**Aim of the task:** Although the records contain pictures, repeat only the text of every line exactly.

**Materials provided:**
--------

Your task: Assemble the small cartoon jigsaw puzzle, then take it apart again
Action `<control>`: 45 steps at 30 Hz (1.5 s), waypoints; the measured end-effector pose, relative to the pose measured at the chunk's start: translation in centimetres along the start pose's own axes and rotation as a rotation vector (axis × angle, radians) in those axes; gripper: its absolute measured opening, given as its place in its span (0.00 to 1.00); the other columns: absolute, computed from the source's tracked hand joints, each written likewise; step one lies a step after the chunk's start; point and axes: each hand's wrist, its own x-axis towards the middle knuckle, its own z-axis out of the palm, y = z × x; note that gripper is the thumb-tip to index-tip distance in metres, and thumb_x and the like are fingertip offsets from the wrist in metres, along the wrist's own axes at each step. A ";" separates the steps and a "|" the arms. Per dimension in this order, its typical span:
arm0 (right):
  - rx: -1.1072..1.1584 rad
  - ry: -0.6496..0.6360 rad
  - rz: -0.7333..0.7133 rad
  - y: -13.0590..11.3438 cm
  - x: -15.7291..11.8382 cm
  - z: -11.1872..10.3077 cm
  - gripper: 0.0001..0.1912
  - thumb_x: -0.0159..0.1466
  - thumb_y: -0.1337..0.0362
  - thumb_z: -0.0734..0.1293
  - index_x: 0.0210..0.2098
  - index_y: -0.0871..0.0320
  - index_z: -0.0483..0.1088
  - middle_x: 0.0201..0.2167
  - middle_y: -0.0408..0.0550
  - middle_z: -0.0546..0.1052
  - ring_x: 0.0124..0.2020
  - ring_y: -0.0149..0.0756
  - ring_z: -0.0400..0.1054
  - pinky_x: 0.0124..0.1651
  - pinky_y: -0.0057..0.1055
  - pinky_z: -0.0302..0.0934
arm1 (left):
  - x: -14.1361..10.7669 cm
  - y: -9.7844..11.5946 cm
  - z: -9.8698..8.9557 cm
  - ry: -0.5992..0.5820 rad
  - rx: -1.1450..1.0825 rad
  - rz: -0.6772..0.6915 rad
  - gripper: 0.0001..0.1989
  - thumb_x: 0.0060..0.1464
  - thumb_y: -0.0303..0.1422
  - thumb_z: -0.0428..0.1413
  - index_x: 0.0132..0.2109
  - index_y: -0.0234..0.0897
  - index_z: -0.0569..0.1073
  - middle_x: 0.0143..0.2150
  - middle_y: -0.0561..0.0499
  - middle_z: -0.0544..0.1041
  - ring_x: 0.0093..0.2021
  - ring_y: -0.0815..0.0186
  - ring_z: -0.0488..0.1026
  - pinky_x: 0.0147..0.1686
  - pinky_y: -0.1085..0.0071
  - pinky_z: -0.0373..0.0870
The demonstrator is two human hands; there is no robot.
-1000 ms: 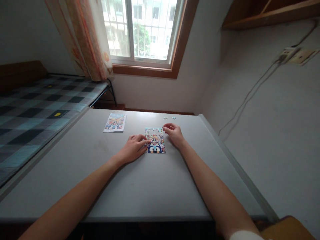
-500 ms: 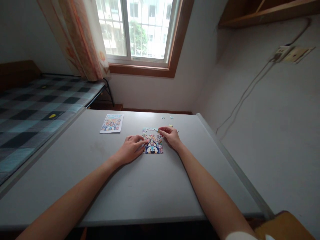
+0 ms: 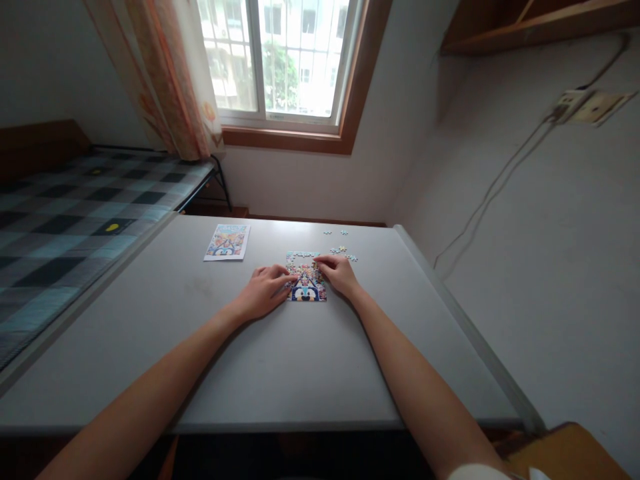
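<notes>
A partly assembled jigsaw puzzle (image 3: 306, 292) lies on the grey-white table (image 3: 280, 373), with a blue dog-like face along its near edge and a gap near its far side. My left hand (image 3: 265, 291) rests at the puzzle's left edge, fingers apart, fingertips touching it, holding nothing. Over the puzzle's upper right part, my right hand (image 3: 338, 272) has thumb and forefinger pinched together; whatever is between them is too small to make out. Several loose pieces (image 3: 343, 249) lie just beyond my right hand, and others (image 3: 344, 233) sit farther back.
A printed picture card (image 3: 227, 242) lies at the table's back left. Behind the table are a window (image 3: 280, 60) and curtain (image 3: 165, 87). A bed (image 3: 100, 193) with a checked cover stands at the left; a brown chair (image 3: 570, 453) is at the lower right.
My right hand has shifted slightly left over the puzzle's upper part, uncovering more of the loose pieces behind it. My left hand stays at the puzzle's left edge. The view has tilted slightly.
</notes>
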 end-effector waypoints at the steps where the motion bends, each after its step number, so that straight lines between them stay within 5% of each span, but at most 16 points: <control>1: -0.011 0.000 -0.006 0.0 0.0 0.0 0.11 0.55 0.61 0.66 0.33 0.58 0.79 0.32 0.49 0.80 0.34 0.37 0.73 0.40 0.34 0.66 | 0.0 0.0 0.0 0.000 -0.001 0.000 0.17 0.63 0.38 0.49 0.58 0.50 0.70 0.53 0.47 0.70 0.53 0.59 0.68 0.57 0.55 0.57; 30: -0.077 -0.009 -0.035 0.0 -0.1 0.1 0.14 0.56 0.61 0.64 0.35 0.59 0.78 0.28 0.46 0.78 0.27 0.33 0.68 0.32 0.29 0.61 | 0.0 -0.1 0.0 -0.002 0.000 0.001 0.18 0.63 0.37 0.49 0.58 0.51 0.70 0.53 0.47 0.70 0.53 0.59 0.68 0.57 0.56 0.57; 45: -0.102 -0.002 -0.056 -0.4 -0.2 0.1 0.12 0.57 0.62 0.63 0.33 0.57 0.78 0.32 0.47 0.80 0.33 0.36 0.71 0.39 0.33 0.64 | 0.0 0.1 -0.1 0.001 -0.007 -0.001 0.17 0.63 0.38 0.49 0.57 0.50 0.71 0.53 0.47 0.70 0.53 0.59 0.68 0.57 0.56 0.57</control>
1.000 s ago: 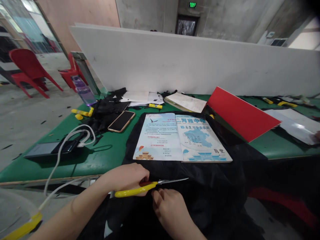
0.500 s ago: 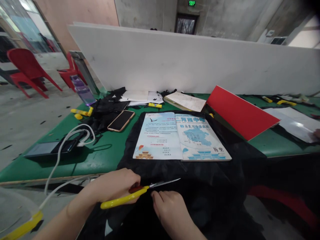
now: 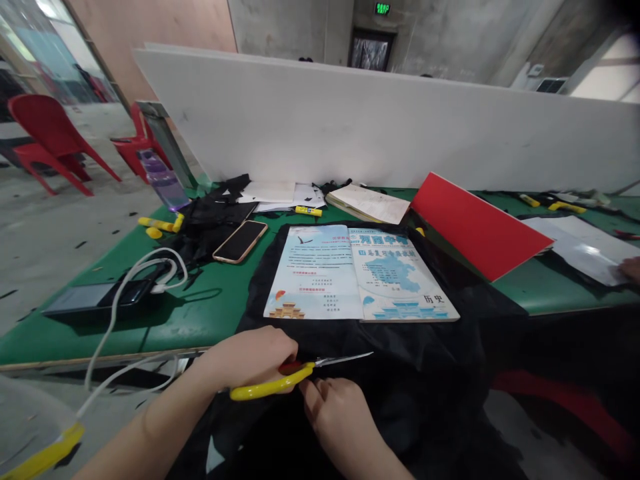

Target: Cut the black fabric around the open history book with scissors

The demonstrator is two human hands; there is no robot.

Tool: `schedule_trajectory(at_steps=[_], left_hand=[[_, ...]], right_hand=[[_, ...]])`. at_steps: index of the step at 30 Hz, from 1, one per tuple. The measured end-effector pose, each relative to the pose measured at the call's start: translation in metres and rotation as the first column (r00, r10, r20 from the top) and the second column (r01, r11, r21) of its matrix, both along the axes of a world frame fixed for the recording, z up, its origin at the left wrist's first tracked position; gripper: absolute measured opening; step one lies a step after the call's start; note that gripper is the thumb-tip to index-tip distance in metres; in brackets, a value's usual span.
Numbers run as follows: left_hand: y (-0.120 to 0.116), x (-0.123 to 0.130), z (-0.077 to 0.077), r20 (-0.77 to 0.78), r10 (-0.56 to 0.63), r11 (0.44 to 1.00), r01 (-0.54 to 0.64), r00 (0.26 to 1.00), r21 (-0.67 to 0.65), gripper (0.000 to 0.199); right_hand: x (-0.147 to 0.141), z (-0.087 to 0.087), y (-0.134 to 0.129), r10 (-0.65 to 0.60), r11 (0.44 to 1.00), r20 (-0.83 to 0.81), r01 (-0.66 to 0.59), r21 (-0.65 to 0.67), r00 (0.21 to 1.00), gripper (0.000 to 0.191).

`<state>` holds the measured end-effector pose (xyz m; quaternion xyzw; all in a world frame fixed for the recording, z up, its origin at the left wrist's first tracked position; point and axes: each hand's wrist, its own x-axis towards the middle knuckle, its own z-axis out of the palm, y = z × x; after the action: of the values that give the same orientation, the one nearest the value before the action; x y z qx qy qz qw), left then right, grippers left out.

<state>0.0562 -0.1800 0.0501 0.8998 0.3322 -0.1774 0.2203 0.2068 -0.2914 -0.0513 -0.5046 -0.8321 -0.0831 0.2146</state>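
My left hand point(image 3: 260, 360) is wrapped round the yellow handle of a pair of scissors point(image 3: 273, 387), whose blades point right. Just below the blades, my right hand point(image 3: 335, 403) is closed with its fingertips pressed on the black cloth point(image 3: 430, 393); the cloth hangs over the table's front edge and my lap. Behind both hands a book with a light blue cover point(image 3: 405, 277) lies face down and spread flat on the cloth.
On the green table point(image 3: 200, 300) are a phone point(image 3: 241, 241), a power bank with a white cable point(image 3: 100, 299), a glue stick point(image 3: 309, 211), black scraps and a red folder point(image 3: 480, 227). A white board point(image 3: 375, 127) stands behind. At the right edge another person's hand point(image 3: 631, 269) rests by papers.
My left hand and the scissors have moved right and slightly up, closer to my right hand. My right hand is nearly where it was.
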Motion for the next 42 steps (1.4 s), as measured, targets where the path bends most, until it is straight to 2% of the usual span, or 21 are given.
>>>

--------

**Problem solution:**
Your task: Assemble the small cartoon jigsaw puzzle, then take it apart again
Action `<control>`: 45 steps at 30 Hz (1.5 s), waypoints; the measured end-effector pose, relative to the pose measured at the chunk's start: translation in centimetres along the start pose's own axes and rotation as a rotation vector (axis × angle, radians) in those axes; gripper: its absolute measured opening, given as its place in its span (0.00 to 1.00); the other columns: absolute, computed from the source's tracked hand joints, each written likewise; step one lies a step after the chunk's start; point and axes: each hand's wrist, its own x-axis towards the middle knuckle, its own z-axis out of the palm, y = z × x; note that gripper is the thumb-tip to index-tip distance in metres, and thumb_x and the like are fingertip offsets from the wrist in metres, along the wrist's own axes at each step. A ";" separates the steps and a "|" the arms. Per dimension in this order, its typical span:
arm0 (right):
  - rx: -1.1072..1.1584 rad
  - ry: -0.6496..0.6360 rad
  - rz: -0.7333..0.7133 rad
  - y: -13.0590..11.3438 cm
  - x: -15.7291..11.8382 cm
  - z: -11.1872..10.3077 cm
  - gripper: 0.0001..0.1912
  - thumb_x: -0.0159..0.1466
  - thumb_y: -0.1337..0.0362
  - thumb_z: -0.0734..0.1293
  - index_x: 0.0210..0.2098
  - index_y: -0.0871..0.0320
  - index_z: -0.0483..0.1088
  - middle_x: 0.0201..0.2167
  - middle_y: -0.0408..0.0550
  - middle_z: -0.0546..0.1052
  - ring_x: 0.0124..0.2020
  - ring_y: -0.0149..0.0756
  - ring_z: -0.0400..0.1054
  - pinky_x: 0.0124..0.1651
  - pinky_y: -0.0057..0.1055
  - pinky_z: -0.0302..0.0934
arm1 (left):
  - x: -14.1361..10.7669 cm
  - y: -9.7844..11.5946 cm
  - z: -9.8698..8.9557 cm
  - ry: -0.5992..0.5820 rad
  - rx: -1.1450..1.0825 rad
  - rz: -0.6772..0.6915 rad
  - gripper: 0.0001..0.1989
  - thumb_x: 0.0060..0.1464
  - thumb_y: -0.0303..0.1422
  - thumb_z: -0.0428..0.1413
  - index_x: 0.0132..0.2109
  - index_y: -0.0234..0.0897
  - index_z: -0.0569..0.1073
  - middle_x: 0.0143..0.2150
  - middle_y: -0.0561..0.0499
  - middle_z: -0.0544..0.1041
  - ring_x: 0.0093..0.2021
  - ring_y: -0.0815..0.0186
  - ring_z: -0.0488..0.1026
  - pinky_x: 0.0147..0.1686
  - pinky_y: -0.1085..0.0071
  - pinky_z: -0.0373..0.0870
The demonstrator is two human hands; there is no robot.
-1000 ms: 
-500 ms: 
+0 ms: 
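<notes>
A partly assembled jigsaw puzzle (image 3: 306, 292) lies on the grey-white table (image 3: 280, 373), with a blue dog-like face along its near edge and a gap near its far side. My left hand (image 3: 265, 291) rests at the puzzle's left edge, fingers apart, fingertips touching it, holding nothing. Over the puzzle's upper right part, my right hand (image 3: 338, 272) has thumb and forefinger pinched together; whatever is between them is too small to make out. Several loose pieces (image 3: 343, 249) lie just beyond my right hand, and others (image 3: 344, 233) sit farther back.
A printed picture card (image 3: 227, 242) lies at the table's back left. Behind the table are a window (image 3: 280, 60) and curtain (image 3: 165, 87). A bed (image 3: 100, 193) with a checked cover stands at the left; a brown chair (image 3: 570, 453) is at the lower right.
My right hand has shifted slightly left over the puzzle's upper part, uncovering more of the loose pieces behind it. My left hand stays at the puzzle's left edge. The view has tilted slightly.
</notes>
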 end-effector waypoints at the steps where the motion bends, each after its step number, so that straight lines between them stay within 5% of each span, but at most 16 points: <control>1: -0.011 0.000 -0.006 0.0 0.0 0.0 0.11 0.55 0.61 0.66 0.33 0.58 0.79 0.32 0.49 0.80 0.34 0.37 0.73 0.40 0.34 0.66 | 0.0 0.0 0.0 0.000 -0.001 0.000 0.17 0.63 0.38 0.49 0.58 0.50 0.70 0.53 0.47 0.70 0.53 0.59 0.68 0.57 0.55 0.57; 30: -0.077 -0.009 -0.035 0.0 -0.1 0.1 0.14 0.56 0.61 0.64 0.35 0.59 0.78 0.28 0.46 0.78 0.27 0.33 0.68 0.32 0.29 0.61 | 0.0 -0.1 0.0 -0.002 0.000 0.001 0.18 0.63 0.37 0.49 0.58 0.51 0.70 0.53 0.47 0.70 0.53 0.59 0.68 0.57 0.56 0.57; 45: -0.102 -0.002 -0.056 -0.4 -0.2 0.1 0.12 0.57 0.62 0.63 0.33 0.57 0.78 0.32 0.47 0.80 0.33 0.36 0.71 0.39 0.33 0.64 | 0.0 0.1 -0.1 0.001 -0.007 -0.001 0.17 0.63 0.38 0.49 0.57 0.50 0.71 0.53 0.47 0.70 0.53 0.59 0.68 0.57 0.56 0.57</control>
1.000 s ago: 
0.500 s ago: 
now: 

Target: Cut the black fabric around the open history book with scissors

The demonstrator is two human hands; there is no robot.

Tool: `schedule_trajectory(at_steps=[_], left_hand=[[_, ...]], right_hand=[[_, ...]])`. at_steps: index of the step at 30 Hz, from 1, one per tuple. The measured end-effector pose, each relative to the pose measured at the call's start: translation in metres and rotation as the first column (r00, r10, r20 from the top) and the second column (r01, r11, r21) of its matrix, both along the axes of a world frame fixed for the recording, z up, its origin at the left wrist's first tracked position; gripper: absolute measured opening; step one lies a step after the call's start; note that gripper is the thumb-tip to index-tip distance in metres; in brackets, a value's usual span.
Numbers run as follows: left_hand: y (-0.120 to 0.116), x (-0.123 to 0.130), z (-0.077 to 0.077), r20 (-0.77 to 0.78), r10 (-0.56 to 0.63), r11 (0.44 to 1.00), r01 (-0.54 to 0.64), r00 (0.26 to 1.00), r21 (-0.67 to 0.65), gripper (0.000 to 0.199); right_hand: x (-0.147 to 0.141), z (-0.087 to 0.087), y (-0.134 to 0.129), r10 (-0.65 to 0.60), r11 (0.44 to 1.00), r20 (-0.83 to 0.81), r01 (-0.66 to 0.59), r21 (-0.65 to 0.67), r00 (0.21 to 1.00), gripper (0.000 to 0.191).

`<state>` holds the measured end-effector pose (xyz m; quaternion xyzw; all in a world frame fixed for the recording, z up, its origin at the left wrist's first tracked position; point and axes: each hand's wrist, its own x-axis towards the middle knuckle, its own z-axis out of the palm, y = z × x; after the action: of the values that give the same orientation, the one nearest the value before the action; x y z qx qy qz qw), left then right, grippers left out.

<state>0.0562 -0.1800 0.0501 0.8998 0.3322 -0.1774 0.2203 0.2068 -0.2914 -0.0513 -0.5046 -0.8321 -0.0831 0.2146</state>
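My left hand point(image 3: 260, 360) is wrapped round the yellow handle of a pair of scissors point(image 3: 273, 387), whose blades point right. Just below the blades, my right hand point(image 3: 335, 403) is closed with its fingertips pressed on the black cloth point(image 3: 430, 393); the cloth hangs over the table's front edge and my lap. Behind both hands a book with a light blue cover point(image 3: 405, 277) lies face down and spread flat on the cloth.
On the green table point(image 3: 200, 300) are a phone point(image 3: 241, 241), a power bank with a white cable point(image 3: 100, 299), a glue stick point(image 3: 309, 211), black scraps and a red folder point(image 3: 480, 227). A white board point(image 3: 375, 127) stands behind. At the right edge another person's hand point(image 3: 631, 269) rests by papers.
My left hand and the scissors have moved right and slightly up, closer to my right hand. My right hand is nearly where it was.
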Motion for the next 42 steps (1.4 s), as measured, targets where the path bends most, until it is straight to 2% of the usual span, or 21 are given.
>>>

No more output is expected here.